Exercise brief:
All that should come back is the lines of the data below from the one containing "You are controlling" to the one containing "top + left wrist", inclusive, exactly as they stand.

Dataset excerpts
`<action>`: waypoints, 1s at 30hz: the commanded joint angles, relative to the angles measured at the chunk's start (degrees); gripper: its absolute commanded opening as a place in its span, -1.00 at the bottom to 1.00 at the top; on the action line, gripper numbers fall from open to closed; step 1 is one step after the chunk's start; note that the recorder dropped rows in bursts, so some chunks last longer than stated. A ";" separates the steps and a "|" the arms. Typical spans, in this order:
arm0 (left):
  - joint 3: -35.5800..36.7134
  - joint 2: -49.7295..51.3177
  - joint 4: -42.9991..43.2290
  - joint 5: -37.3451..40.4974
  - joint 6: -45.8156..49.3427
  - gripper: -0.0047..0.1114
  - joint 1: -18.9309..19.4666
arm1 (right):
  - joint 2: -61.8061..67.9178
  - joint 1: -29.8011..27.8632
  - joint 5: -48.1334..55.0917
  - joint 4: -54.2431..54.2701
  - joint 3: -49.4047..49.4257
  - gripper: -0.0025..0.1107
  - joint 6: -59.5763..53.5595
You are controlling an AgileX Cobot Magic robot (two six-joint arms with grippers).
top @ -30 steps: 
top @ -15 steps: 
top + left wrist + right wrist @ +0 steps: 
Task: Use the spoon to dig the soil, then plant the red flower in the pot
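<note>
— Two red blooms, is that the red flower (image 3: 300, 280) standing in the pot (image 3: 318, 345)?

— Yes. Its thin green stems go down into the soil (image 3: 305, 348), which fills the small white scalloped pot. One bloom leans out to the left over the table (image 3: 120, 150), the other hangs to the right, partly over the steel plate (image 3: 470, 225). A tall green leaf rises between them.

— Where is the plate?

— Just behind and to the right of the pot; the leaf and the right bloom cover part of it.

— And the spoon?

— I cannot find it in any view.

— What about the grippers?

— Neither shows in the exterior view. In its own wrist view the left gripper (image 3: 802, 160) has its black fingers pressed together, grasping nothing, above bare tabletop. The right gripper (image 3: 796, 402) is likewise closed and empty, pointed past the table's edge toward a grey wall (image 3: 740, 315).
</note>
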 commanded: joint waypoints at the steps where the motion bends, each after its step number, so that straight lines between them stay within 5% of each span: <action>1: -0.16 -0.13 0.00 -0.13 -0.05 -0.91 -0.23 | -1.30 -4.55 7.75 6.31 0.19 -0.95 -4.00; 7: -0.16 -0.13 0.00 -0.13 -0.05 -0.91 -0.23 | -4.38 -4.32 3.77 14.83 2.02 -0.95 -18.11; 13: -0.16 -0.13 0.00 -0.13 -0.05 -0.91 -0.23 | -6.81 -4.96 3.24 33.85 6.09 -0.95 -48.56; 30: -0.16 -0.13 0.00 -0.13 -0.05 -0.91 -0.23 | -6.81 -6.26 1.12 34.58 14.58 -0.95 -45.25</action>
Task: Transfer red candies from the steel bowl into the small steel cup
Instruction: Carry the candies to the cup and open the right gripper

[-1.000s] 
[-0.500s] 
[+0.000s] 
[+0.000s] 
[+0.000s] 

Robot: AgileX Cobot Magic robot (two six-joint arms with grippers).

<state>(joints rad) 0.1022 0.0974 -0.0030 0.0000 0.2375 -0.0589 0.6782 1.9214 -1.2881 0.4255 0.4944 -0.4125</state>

Exercise output:
You are controlling an AgileX Cobot Magic robot (two six-joint arms with grippers).
top @ -30 steps: 
top @ -15 steps: 
top + left wrist + right wrist @ +0 steps: 

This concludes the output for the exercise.